Bumblebee

Higher level languages, such as Ruby, make interacting with CSV (Comma Separated Values) files trivial. Even so, this library provides a very simple object/CSV mapper that allows you to fully interact with CSV's in a declarative way. Locking in common patterns, even in higher level languages, is important in large codebases. Using a library, such as this, will help ensure standardization around CSV interaction.

Installation

To install through Rubygems:

gem install install bumblebee

You can also add this to your Gemfile:

bundle add bumblebee

Examples

A Simple 1:1 Example

Imagine the following CSV:

id	name	dob	phone
1	Matt	1901-02-03	555-555-5555
2	Nick	1921-09-03	444-444-4444
3	Sam	1932-12-12	333-333-3333

Using the following column configuration:

columns = %i[id name dob phone]

We could parse this data and turn it into hashes:

objects = Bumblebee::Template.new(columns: columns).parse(data)
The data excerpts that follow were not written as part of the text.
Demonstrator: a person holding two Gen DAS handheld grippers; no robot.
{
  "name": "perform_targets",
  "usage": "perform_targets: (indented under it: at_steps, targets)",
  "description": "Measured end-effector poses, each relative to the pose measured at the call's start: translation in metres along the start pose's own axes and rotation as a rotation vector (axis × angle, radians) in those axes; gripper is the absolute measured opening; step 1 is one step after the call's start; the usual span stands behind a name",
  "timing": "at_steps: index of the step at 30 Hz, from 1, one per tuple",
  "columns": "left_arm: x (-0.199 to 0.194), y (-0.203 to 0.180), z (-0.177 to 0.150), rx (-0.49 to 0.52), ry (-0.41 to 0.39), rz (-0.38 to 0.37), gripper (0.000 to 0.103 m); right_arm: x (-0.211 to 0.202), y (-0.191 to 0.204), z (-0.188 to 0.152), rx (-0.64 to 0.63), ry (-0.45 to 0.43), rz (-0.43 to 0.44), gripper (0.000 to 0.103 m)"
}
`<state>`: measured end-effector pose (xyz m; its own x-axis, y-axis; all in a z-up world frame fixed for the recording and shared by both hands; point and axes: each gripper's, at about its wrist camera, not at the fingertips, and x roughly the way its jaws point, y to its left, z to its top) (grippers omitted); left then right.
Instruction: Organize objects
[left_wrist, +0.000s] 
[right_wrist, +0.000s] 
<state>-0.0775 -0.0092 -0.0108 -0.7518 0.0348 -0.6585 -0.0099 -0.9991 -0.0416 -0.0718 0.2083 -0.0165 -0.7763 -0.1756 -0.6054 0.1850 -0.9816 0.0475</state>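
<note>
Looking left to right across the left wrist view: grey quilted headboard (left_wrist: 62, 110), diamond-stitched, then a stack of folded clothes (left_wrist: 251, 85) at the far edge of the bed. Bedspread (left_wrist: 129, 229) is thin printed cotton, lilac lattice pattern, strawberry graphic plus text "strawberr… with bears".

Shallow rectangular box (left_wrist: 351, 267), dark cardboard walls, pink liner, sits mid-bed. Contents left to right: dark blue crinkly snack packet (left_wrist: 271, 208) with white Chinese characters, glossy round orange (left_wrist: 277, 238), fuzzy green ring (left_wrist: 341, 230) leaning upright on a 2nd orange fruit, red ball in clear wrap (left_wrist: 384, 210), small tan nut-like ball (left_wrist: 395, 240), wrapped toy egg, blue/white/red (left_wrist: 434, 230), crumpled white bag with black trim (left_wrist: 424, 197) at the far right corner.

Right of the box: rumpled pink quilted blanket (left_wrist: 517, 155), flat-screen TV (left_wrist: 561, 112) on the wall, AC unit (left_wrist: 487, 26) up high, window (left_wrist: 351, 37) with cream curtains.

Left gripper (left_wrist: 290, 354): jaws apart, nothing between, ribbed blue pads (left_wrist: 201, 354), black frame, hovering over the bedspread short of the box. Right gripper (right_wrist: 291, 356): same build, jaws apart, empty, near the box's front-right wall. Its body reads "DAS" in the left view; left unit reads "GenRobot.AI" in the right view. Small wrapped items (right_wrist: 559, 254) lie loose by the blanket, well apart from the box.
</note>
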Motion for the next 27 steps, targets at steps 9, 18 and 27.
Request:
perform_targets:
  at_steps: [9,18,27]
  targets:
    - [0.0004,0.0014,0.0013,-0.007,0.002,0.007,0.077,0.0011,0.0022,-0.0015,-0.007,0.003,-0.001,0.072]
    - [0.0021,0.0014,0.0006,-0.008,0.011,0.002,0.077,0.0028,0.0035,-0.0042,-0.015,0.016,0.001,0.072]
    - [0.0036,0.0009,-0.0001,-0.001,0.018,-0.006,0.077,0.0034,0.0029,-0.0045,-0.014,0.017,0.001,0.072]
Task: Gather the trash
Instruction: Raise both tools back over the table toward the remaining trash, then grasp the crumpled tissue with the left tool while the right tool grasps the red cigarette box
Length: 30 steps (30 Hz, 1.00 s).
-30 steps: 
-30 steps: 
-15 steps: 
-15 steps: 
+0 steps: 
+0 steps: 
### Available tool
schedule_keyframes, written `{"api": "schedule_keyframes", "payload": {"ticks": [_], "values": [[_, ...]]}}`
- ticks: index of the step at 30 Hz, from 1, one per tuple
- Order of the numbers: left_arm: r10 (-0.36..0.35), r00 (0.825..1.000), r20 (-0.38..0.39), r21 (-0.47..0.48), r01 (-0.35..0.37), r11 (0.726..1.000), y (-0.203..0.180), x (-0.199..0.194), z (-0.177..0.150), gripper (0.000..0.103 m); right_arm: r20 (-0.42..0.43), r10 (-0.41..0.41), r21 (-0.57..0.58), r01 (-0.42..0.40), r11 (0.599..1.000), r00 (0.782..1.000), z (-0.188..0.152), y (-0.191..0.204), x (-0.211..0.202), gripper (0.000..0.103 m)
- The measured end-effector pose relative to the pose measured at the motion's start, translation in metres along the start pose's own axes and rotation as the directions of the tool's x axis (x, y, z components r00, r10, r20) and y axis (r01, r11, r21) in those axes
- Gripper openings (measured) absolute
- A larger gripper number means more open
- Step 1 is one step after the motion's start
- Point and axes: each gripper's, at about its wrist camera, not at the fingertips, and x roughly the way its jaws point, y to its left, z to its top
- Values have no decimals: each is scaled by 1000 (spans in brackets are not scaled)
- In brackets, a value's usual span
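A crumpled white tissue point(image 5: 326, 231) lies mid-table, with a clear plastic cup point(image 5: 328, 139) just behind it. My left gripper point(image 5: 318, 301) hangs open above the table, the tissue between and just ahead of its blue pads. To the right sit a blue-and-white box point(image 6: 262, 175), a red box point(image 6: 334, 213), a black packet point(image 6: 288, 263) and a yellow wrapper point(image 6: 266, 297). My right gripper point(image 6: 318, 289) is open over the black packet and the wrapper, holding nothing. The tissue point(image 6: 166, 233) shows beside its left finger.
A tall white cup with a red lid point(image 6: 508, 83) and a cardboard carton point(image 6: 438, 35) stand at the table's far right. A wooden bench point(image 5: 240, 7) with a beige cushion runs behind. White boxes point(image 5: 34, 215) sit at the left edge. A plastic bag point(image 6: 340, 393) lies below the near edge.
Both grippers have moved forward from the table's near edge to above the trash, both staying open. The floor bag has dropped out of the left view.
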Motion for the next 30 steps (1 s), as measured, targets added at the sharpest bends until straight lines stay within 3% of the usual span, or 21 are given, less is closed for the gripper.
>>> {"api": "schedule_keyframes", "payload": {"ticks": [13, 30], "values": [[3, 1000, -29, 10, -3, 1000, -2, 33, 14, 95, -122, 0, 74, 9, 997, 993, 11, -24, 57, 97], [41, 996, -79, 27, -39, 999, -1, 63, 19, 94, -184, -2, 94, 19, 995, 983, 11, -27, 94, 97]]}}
Then objects is this array of hashes:

[
  { id: '1', name: 'Matt', dob: '2/3/01',   phone: '555-555-5555' },
  { id: '2', name: 'Nick', dob: '9/3/21',   phone: '444-444-4444' },
  { id: '3', name: 'Sam',  dob: '12/12/32', phone: '333-333-3333' }
]

Note: Data, in this case, would be the read CSV file contents in string format.

Custom Headers

If our headers are not a perfect 1:1 match to our object, such as:

ID #	First Name	Date of Birth	Phone #
1	Matt	1901-02-03	555-555-5555
2	Nick	1921-09-03	444-444-4444
3	Sam	1932-12-12	333-333-3333

Then we can explicitly map those as:

columns = {
  'ID #' => :id },
  'First Name' => :name,
  'Date of Birth' => :dob,
  'Phone #' => :phone
}

Nested Objects

Let's say we have the following data which we want to create a CSV from:

objects = [
  {
    id: 1,
    name:     { first: 'Matt' },
    demo:     { dob: '1901-02-03' },
    contact:  { phone: '555-555-5555' }
  },
  {
    id: 2,
    name:     { first: 'Nick' },
    demo:     { dob: '1921-09-03' },
    contact:  { phone: '444-444-4444' }
  },
  {
    id: 3,
    name:     { first: 'Sam' },
    demo:     { dob: '1932-12-12' },
    contact:  { phone: '333-333-3333' }
  }
]

We could create a flat-file CSV:

ID #	First Name	Date of Birth	Phone #
1	Matt	1901-02-03	555-555-5555
2	Nick	1921-09-03	444-444-4444
3	Sam	1932-12-12	333-333-3333

Using the following column config:

columns = {
  'ID #' => :id,
  'First Name': {
    property: :first,
    through: :name
  },
  'Date of Birth': {
    property: :dob,
    through: :demo
  },
  'Phone #': {
    property: :phone,
    through: :contact
  }
]

And executing the following:

csv = Bumblebee::Template.new(columns: columns).generate(objects)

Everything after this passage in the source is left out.